Elliot provided several varieties of the main wave, and placed particular relevance on the Fibonacci value of 0.618 as the most common level for a retracement to occur. Fibonacci is a whole other story but again, one worth investing some time into.

Real Life Examples

Of course, the examples shown in Figures 1 and 2 are perfect definitions of Elliot Wave Theory. In the real world, things tend not to be quite so clear.

Elliot Wave Theory


The price action shown in Figure 3 above is taken from the NASDAQ Composite Index, during the later part of 2003. It’s old, but it’s still relevant so I’ve used it again. You can find many more recent examples on the Google link above if you want.

In Figure 3 above, the waves are still there, but somewhat harder to spot to the untrained eye.

Theory and Practice

In theory, to trade using EW is simple – just like everything in trading, right? You identify the main wave, enter long (or short, as applicable), and cover or sell short/long as a reversal occurs.

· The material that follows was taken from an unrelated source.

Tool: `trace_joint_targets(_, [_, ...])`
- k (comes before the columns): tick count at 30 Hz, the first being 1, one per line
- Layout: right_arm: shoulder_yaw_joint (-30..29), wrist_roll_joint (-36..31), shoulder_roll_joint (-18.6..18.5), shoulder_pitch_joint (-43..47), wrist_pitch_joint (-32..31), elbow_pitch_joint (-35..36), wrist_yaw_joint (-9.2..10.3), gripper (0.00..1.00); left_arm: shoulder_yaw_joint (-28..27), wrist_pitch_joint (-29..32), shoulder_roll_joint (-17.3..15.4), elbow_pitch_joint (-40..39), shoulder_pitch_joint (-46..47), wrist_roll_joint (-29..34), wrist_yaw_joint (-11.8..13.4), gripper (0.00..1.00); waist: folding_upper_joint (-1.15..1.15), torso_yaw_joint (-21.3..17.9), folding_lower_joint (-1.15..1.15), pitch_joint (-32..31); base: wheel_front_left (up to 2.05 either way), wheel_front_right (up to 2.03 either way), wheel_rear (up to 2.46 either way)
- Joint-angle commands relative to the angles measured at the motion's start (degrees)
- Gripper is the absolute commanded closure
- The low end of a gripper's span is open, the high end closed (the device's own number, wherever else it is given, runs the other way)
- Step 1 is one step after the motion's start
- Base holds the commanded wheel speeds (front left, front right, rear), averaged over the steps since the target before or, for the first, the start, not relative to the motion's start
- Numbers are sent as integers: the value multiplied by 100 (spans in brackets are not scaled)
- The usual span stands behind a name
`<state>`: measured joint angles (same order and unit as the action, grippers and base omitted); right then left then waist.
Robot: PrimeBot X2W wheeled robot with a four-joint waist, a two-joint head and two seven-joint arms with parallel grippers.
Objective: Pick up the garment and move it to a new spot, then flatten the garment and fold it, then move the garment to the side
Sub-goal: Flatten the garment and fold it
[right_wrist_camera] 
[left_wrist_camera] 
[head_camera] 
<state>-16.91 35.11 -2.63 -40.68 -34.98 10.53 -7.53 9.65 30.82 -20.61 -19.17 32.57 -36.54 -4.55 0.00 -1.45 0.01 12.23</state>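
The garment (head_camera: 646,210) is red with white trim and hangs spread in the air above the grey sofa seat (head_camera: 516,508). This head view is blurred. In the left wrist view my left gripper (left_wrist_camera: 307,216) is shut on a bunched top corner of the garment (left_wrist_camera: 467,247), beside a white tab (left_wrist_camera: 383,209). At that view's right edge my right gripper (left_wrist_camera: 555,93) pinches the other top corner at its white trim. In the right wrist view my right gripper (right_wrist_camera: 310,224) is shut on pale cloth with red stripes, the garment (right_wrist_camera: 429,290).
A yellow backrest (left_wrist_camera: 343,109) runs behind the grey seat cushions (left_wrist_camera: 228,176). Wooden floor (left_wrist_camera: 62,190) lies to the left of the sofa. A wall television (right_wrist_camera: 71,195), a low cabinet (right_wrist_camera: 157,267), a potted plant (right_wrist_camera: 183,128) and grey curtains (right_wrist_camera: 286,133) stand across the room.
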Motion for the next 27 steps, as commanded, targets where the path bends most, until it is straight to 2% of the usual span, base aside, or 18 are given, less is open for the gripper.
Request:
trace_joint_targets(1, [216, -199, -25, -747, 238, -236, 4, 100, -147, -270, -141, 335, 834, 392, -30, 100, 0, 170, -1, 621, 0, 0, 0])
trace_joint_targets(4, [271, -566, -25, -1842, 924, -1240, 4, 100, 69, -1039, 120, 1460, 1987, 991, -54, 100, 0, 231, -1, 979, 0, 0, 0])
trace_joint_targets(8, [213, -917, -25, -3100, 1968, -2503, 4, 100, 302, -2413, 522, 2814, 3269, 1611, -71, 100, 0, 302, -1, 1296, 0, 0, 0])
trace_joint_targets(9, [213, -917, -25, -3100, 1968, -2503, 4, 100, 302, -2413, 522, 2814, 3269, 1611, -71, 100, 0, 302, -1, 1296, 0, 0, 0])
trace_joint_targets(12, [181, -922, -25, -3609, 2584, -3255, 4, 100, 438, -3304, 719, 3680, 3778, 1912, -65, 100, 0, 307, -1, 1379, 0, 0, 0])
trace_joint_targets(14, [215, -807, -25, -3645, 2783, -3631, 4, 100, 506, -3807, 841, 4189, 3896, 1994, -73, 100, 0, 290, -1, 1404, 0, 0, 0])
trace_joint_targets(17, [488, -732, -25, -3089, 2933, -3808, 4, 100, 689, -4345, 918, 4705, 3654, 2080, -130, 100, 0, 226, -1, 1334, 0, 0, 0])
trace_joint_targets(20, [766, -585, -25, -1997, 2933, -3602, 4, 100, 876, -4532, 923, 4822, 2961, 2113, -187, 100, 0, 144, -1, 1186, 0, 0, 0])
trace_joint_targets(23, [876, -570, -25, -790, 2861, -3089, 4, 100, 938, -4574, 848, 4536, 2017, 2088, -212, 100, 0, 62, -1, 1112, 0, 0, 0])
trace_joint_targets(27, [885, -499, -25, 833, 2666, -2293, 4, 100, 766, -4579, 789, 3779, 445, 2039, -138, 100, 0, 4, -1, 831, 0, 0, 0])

In practice … well, things can be rather different. Many wave patterns are identified only with hindsight, and disagreements often arise between followers of Elliot as to which cycle the market is actually in at any given time. However, in my experience, if you’re not in on Wave 1 (it may be that another signal has fortunately got you into Wave 1, or you may have missed it completely), you might be able to identify a Wave 3, which is usually the most powerful of all the waves in my experience. Hence, if you can get in on Wave 3, ride 4 out and pick up Wave 5, you will have made a good profit on whatever you’re trading.

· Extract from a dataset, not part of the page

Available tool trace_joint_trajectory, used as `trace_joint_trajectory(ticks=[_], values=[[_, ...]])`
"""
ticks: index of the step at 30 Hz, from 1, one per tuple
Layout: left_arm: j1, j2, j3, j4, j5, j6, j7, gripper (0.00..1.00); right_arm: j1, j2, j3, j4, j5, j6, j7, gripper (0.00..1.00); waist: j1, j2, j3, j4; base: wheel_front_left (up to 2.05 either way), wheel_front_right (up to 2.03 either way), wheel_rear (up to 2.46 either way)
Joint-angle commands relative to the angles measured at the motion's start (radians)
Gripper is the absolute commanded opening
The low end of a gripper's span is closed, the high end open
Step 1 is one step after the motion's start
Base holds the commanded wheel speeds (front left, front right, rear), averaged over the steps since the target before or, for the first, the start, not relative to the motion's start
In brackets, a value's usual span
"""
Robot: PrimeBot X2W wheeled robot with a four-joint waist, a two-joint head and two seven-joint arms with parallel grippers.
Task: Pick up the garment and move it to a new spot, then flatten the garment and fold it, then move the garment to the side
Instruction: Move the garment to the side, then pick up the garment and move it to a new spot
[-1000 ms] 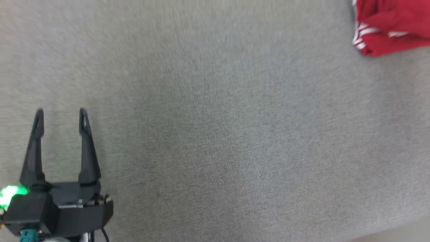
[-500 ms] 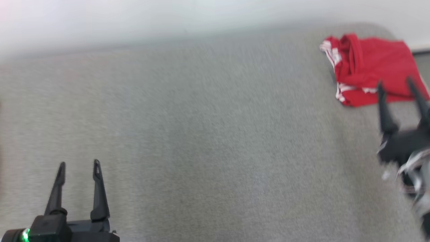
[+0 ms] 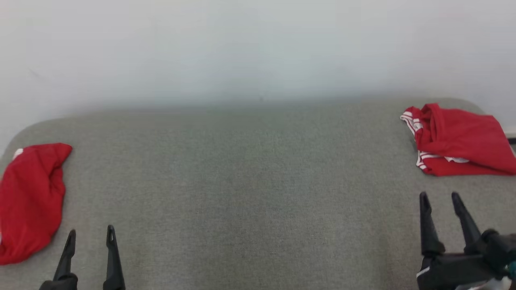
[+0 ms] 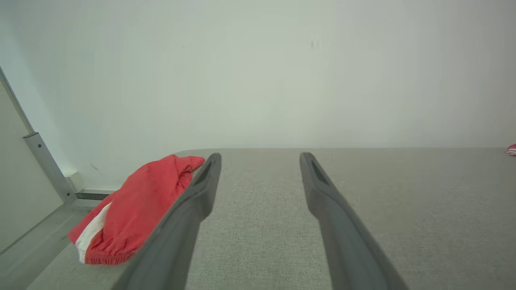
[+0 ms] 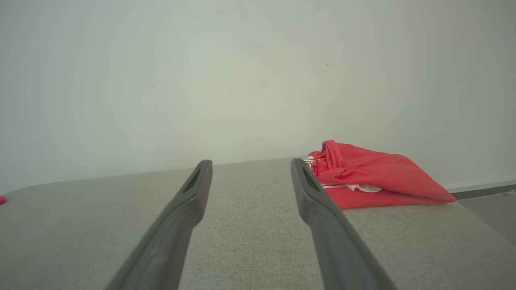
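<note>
So the grey cloth-covered surface (image 3: 258, 181) is basically wide open. The far edge runs along a plain pale wall (image 3: 258, 48), and both far corners are rounded off. The whole middle stretch from one side to the other is bare fabric, so there's loads of room to move there. All the stuff sits out at the sides.

The left gripper (image 3: 91, 230) hovers low over the near-left part with its two dark fingers spread wide and nothing between them. The right gripper (image 3: 439, 194) is the same on the near-right: jaws wide apart and empty.

There are two red pieces. The red garment on the left (image 3: 30, 197) lies right along the left edge, just beside the left gripper's fingers but not touching them. It's a crumpled lump with a bit of white at the far tip. From the left wrist view it shows a white panel and a gathered hem at the near end.

The red garment on the right (image 3: 459, 141) sits in the far-right corner, with a strip of bare cloth between it and the right gripper. It's loosely bunched, with white stripes down its left side and a sliver of white poking out of a fold.
</note>
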Motion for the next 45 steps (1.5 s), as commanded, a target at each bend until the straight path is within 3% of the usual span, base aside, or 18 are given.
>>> trace_joint_trajectory(ticks=[1, 7, 17, 45], values=[[0.015, 0.006, 0.002, 0.005, -0.007, 0.003, 0.005, 1.0, 0.019, 0.013, -0.003, -0.013, -0.009, -0.003, 0.004, 1.0, 0.0003, 0.0002, -0.034, 0.022, 0.0, 0.0, 0.0], [0.033, 0.021, -0.011, 0.032, 0.003, 0.009, 0.038, 1.0, 0.108, 0.074, 0.017, -0.065, -0.059, -0.003, 0.009, 1.0, 0.0003, 0.0002, -0.065, 0.025, 0.0, 0.0, 0.0], [0.042, 0.035, -0.035, 0.052, -0.013, -0.019, 0.075, 1.0, 0.17, 0.11, 0.046, -0.081, -0.114, -0.003, 0.022, 1.0, 0.0003, 0.0002, -0.104, 0.03, 0.0, 0.0, 0.0], [0.035, 0.037, -0.054, 0.05, -0.034, -0.009, 0.092, 1.0, 0.188, 0.122, 0.057, -0.089, -0.131, -0.003, 0.057, 1.0, 0.0003, 0.0002, -0.106, 0.023, 0.0, 0.0, 0.0]])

I wrote this article merely as a brief overview, and that’s what it is. However, I must confess that I have never really studied EW much more than what I’ve written here and quite honestly, I’m not sure I needed to. The basics are really all that’s needed. I have sat there looking at a screen on numerous occasions, and found myself thinking “this is the start of a wave”, and I’ve been right. I can count on one hand the number of times I’ve been wrong about it. Read into that what you will, but I’ll wager you can analyse any stock or any chart over any time period, and you’ll see EW patterns throughout.